Task statement — Beneath this line is the data. Output exactly the lines from the line with "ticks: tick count" to the line with "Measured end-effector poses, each", both ends included, and nothing more.

Raw data —
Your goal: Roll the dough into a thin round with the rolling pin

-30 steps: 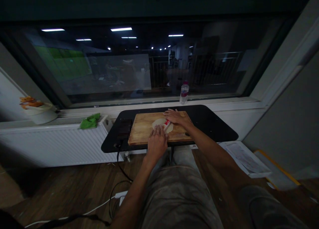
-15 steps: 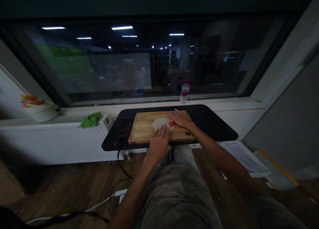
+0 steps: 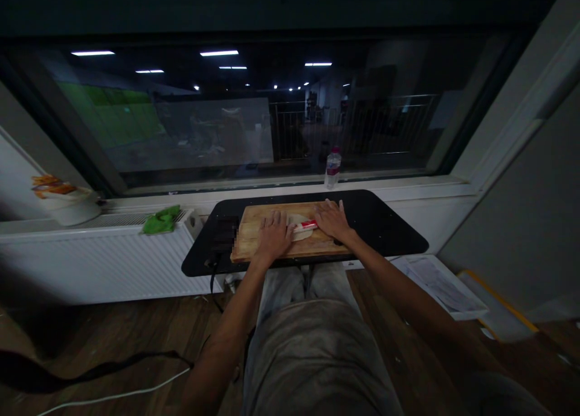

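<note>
On a wooden cutting board [image 3: 247, 238] lies a flat, pale round of dough [image 3: 304, 235]. Across it runs a rolling pin [image 3: 305, 225] with a red and white label, visible only between my hands. My left hand [image 3: 274, 233] lies flat over the pin's left end, its fingers stretched and spread. Over the other end rests my right hand [image 3: 333, 219], also flat with fingers apart. Both ends of the pin are hidden under the hands.
The board rests on a black table [image 3: 385, 226] by the window. A water bottle [image 3: 332, 168] stands on the sill. To the left are a radiator [image 3: 113, 265], a green cloth [image 3: 162, 220] and a white container [image 3: 72, 206]. A white tray [image 3: 446, 286] sits low at right.
My left hand has moved left and away from me, off the dough's near edge, and its fingers have spread. The rolling pin lies more level, with more of its label showing.
</note>
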The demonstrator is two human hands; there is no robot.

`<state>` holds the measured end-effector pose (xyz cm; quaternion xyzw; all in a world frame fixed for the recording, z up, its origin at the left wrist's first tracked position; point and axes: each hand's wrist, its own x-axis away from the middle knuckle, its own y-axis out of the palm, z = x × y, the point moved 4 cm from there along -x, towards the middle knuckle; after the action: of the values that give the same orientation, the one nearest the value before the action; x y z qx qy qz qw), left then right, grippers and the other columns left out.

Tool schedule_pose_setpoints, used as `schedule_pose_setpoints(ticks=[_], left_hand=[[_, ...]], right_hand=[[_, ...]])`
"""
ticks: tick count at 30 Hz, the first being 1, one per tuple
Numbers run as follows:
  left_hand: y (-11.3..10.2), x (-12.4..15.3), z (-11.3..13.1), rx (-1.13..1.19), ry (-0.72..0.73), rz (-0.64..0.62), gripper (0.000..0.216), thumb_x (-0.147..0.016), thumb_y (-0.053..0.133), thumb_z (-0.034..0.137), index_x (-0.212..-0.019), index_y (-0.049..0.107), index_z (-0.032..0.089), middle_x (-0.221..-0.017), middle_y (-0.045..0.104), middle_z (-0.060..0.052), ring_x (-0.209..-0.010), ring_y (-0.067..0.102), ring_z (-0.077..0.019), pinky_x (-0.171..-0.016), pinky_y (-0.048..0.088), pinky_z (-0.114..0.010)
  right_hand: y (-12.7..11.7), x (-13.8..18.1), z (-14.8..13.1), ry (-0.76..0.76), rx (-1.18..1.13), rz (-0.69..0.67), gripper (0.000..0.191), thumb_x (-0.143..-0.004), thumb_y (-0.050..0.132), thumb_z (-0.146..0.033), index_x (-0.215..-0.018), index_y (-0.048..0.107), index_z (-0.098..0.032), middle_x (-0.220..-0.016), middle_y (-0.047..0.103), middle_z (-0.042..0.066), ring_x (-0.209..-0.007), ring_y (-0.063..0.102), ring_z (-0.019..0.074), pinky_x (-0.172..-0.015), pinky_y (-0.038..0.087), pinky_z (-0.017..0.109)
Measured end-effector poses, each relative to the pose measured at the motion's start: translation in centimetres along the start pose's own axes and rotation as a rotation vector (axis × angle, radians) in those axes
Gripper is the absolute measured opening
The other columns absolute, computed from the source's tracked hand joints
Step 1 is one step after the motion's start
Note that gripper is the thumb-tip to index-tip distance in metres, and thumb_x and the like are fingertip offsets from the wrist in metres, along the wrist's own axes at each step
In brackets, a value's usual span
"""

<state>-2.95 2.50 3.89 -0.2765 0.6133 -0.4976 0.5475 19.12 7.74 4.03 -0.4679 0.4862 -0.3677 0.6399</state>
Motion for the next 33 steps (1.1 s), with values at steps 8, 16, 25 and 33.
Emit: schedule_pose_setpoints(ticks=[8,16,25,33], left_hand=[[1.2,-3.8,-2.1,-0.028,-0.066,-0.065,0.069,-0.121,0.023,0.052,-0.173,0.048,0.013,-0.176,0.052,-0.022,-0.174,0.028,-0.0415,-0.136,0.031,-0.066],[1.8,-6.6,-3.7,0.005,-0.049,-0.148,0.064,-0.119,0.025,0.04,-0.171,0.053,0.017,-0.17,0.061,-0.018,-0.17,0.037,-0.0393,-0.135,0.035,-0.065],[3.6,-7.5,-5.4,0.046,0.146,-0.216,0.058,-0.117,0.032,0.035,-0.167,0.057,0.02,-0.173,0.059,-0.01,-0.169,0.042,-0.0307,-0.139,0.033,-0.05],[3.2,-6.4,-5.2,-0.049,0.297,-0.208,0.051,-0.11,0.04,0.019,-0.155,0.065,0.016,-0.163,0.067,-0.015,-0.159,0.055,-0.0249,-0.141,0.031,-0.047]], right_hand=[[-0.6,-1.8,-0.3,0.091,-0.08,-0.094,0.063,-0.115,0.034,-0.034,-0.175,0.051,-0.023,-0.178,0.053,0.012,-0.171,0.035,0.0358,-0.14,0.02,0.066],[-2.1,0.1,-1.7,0.102,-0.069,-0.064,0.059,-0.116,0.033,-0.033,-0.165,0.062,-0.015,-0.168,0.062,0.018,-0.158,0.052,0.0362,-0.135,0.03,0.057],[-3.9,4.5,-4.2,0.087,-0.033,0.002,0.06,-0.122,0.023,-0.034,-0.146,0.074,-0.013,-0.154,0.073,0.018,-0.15,0.061,0.034,-0.132,0.035,0.049],[-4.9,5.7,-5.1,0.155,-0.031,-0.034,0.06,-0.122,0.022,-0.04,-0.149,0.069,-0.014,-0.151,0.074,0.02,-0.126,0.077,0.0309,-0.106,0.057,0.036]])
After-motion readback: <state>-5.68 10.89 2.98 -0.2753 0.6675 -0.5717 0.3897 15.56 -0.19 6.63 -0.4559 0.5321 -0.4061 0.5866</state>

Task result —
ticks: tick count at 30 Hz, the first being 1, one per tuple
Numbers run as follows:
  left_hand: y (-11.3..10.2), x (-12.4..15.3), z (-11.3..13.1), rx (-1.13..1.19), ry (-0.72..0.73), rz (-0.64..0.62), gripper (0.000..0.216), thumb_x (-0.147..0.016), thumb_y (-0.053..0.133), thumb_z (-0.034..0.137), index_x (-0.212..-0.019), index_y (-0.049..0.107), index_z (-0.032..0.089), middle_x (-0.221..-0.017), middle_y (-0.045..0.104), middle_z (-0.060..0.052), ring_x (-0.209..-0.010), ring_y (-0.067..0.102), ring_z (-0.077..0.019), pinky_x (-0.171..-0.016), pinky_y (-0.048..0.088), pinky_z (-0.114..0.010)
  right_hand: y (-12.7..11.7), x (-13.8..18.1), z (-14.8..13.1), ry (-0.76..0.76), rx (-1.18..1.13), rz (-0.69..0.67), gripper (0.000..0.191), thumb_x (-0.143..-0.004), thumb_y (-0.050..0.132), thumb_z (-0.146..0.033), index_x (-0.215..-0.018), index_y (-0.048..0.107), index_z (-0.098..0.032), middle_x (-0.220..-0.016), middle_y (-0.047..0.103), middle_z (-0.042..0.066), ring_x (-0.209..-0.007), ring_y (-0.063..0.102), ring_z (-0.019..0.074), pinky_x (-0.172..-0.015), pinky_y (-0.038..0.087), pinky_z (-0.017..0.109)
Measured end-effector poses, each relative to the pose measured at the motion's start: translation in centimetres along the start pose's own axes and rotation as a rotation vector (axis × angle, radians) in those axes

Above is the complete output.